We regret to announce that Peter Wilkinson, former Project Manager for Wanstead Park, died at the weekend. Peter’s involvement with the park began in 2010, and his contribution to the progress we have made since then has been incalculable. FWP Chairman John Meehan says –
“Sadly Peter died at the weekend after two years of fighting an untreatable Hodgkinson Lymphoma which, within the last month, transformed into an aggressive brain tumour and he died on Saturday 9th June. I am devastated as Peter was a close friend too and regularly came to London and eat with us and was a fellow surfer in our sorties in Cornwall. Myself Peter and Max regularly visited Thames Chase to watch the progress. We last visited a year ago (see picture).
Peter started his career as a Ranger. At Essex County Council he became Head of Ways Through Essex, leading the bridleways team. In 1990 he became one of the first Director of the 12 Community Forests, Thames Chase covering Brentwood, Thurrock, Havering and Barking and Dagenham. He wrote the Thames Chase Plan published in 1992. He used his enthusiasm and creativity to make the Forest come to life starting new traditions of “Beating the Bounds”,” Apple Day”, “The Big Splash” and the “Babes in the Wood Copses”. In 1996 move to Bristol City Park where he became Head of Parks and looked after the great historic parks of Ashton Court, Blaise Castel and Stoke Park. More recently he set up his own green space business where he has continued to leave huge legacies. He was instrumental in setting up the Wandle Valley Trust in SW London. He worked on the restoration of Wanstead Park and the Thames Estuary Path in Essex. In most recent years he managed the restoration of Leyton Jubilee Park in Waltham Forest.

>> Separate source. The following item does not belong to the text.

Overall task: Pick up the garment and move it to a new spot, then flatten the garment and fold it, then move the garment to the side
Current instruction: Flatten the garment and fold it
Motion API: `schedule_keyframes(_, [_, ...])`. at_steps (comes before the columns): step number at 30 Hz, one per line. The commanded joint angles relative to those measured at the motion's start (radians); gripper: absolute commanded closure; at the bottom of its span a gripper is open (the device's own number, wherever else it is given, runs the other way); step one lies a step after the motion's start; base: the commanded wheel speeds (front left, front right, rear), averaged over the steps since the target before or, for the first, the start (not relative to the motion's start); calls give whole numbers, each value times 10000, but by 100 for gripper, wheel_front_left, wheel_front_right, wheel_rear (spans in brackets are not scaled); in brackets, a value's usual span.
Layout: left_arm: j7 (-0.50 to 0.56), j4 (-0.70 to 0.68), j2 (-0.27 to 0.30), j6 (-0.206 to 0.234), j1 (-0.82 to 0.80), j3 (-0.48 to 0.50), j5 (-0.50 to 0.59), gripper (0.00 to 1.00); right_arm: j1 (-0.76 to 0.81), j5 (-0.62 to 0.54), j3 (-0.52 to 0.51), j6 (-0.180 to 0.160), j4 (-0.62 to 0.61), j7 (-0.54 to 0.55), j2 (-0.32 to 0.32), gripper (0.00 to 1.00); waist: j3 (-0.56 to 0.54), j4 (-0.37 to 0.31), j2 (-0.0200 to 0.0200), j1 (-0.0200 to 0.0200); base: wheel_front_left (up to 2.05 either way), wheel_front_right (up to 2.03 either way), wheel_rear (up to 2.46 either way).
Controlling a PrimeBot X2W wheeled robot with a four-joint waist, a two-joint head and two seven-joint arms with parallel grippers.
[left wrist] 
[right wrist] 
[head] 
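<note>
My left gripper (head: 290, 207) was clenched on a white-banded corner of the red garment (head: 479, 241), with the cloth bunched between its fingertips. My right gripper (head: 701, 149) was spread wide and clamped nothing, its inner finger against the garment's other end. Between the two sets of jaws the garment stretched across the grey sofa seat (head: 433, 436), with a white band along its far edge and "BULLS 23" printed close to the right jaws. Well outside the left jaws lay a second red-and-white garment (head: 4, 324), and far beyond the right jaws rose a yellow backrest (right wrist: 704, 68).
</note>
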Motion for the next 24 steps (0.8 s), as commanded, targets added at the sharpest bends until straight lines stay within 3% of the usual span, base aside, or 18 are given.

Peter will, however, be remembered for his ability to cheerful (sometime against all odds!), creative and most of all fun. He took the view that if you wanted to engage people you should make it fun. He took Councillors on bus tours, sponsors on “safari” and set up concerts in the woods. He employed artists to re-interpret the landscape and created meaningful features which interpreted the Place. For those who worked with him, he will be sorely missed. We need champions like Peter who are persuasive and professional yet humorous, cheeky, cheerful and possibly a little anarchic! He has many many legacies but will be remembered in Essex for creating a platform for Thames Chase which has planted 1.3 million trees and created opens spaces of woods and meadow of 500 hectares, the equivalent of the ancient Hatfield Forest also in Essex.”